What is expected. Exactly as they appear, copy the lines from the start of the entries below to the line containing "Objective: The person", both ends included.

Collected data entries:
================================

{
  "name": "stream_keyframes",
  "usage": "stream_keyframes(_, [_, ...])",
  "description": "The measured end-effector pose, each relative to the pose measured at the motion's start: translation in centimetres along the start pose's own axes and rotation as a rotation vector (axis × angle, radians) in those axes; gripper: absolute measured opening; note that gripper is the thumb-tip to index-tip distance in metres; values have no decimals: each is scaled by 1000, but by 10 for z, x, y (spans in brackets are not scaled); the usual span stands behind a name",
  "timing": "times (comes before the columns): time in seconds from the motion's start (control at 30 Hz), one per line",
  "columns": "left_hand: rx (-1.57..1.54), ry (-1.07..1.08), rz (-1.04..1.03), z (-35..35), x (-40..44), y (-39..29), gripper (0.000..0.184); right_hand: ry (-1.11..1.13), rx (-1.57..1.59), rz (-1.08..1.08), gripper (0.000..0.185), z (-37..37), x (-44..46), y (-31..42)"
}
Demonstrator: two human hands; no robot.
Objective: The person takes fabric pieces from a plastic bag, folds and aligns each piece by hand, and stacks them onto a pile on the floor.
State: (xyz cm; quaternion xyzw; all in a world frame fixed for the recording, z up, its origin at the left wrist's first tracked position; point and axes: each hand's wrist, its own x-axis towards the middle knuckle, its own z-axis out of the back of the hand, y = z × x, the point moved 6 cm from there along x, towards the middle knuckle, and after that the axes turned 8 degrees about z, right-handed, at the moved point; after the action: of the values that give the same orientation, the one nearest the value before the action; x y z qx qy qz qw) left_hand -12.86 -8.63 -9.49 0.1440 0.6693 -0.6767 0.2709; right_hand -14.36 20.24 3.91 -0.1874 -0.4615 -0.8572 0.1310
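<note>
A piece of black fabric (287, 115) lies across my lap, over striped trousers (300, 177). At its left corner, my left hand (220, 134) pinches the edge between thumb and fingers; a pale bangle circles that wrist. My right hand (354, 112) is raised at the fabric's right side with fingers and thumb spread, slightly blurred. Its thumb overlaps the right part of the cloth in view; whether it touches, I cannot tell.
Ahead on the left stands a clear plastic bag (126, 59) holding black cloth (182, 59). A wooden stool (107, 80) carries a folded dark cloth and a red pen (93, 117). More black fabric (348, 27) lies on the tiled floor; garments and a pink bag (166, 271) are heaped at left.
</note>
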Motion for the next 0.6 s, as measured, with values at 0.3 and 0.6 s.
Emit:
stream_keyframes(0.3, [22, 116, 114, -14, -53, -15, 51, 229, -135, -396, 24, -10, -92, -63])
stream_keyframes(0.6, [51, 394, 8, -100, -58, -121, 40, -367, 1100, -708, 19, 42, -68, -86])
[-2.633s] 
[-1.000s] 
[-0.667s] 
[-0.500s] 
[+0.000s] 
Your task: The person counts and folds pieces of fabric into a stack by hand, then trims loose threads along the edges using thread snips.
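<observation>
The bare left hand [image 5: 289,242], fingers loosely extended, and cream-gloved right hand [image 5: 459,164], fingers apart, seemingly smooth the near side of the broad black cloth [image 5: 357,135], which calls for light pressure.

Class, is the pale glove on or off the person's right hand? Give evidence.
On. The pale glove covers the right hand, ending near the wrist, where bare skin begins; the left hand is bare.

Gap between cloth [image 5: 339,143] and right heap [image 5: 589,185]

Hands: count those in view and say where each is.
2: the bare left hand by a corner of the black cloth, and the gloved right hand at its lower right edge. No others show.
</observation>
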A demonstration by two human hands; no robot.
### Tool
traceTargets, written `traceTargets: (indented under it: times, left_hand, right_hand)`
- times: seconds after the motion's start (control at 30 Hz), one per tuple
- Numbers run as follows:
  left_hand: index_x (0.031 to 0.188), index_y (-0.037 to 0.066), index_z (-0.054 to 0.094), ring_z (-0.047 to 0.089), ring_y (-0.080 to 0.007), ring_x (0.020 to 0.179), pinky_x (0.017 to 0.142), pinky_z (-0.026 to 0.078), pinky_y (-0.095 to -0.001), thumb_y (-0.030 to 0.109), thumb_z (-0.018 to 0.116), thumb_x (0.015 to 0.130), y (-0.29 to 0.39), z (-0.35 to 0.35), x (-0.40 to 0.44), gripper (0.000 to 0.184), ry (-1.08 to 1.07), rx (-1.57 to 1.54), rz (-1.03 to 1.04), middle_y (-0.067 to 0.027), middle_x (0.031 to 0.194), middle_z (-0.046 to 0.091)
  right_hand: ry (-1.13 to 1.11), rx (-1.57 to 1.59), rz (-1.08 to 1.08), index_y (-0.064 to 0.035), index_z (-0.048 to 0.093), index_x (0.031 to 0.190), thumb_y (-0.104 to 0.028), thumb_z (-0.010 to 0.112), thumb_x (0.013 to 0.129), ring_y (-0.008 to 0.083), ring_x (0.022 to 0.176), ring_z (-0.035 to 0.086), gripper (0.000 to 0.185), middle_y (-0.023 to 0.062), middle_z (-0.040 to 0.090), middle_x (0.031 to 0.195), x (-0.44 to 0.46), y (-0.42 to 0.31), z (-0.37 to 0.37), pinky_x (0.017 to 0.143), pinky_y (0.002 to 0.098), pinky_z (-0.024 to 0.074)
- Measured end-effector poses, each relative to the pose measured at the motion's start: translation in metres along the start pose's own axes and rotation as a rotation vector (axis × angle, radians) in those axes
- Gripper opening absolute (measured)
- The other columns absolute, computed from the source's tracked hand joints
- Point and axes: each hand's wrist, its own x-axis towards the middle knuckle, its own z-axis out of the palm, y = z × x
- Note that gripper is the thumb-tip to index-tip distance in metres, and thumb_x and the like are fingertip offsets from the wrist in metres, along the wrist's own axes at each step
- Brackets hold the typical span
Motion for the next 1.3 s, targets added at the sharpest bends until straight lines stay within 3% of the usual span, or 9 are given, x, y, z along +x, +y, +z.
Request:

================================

Exercise answer.
{
  "name": "stream_keyframes",
  "usage": "stream_keyframes(_, [_, ...])",
  "description": "The measured end-effector pose, each relative to the pose measured at the motion's start: translation in centimetres along the start pose's own axes and rotation as a rotation vector (axis × angle, radians) in those axes; gripper: absolute measured opening; note that gripper is the thumb-tip to index-tip distance in metres; values have no decimals: each is scaled by 1000, but by 10 for z, x, y (spans in brackets are not scaled); the usual span stands behind a name",
  "timing": "times (comes before the columns): time in seconds from the motion's start (control at 30 Hz), one per line",
  "columns": "left_hand: rx (-1.57..1.54), ry (-1.07..1.08), rz (-1.04..1.03), z (-35..35), x (-40..44), y (-39..29), gripper (0.000..0.184); right_hand: ry (-1.11..1.13), rx (-1.57..1.59), rz (-1.08..1.08), gripper (0.000..0.185), z (-37..37), x (-44..46), y (-31..42)"
}
Demonstrator: two human hands; no robot.
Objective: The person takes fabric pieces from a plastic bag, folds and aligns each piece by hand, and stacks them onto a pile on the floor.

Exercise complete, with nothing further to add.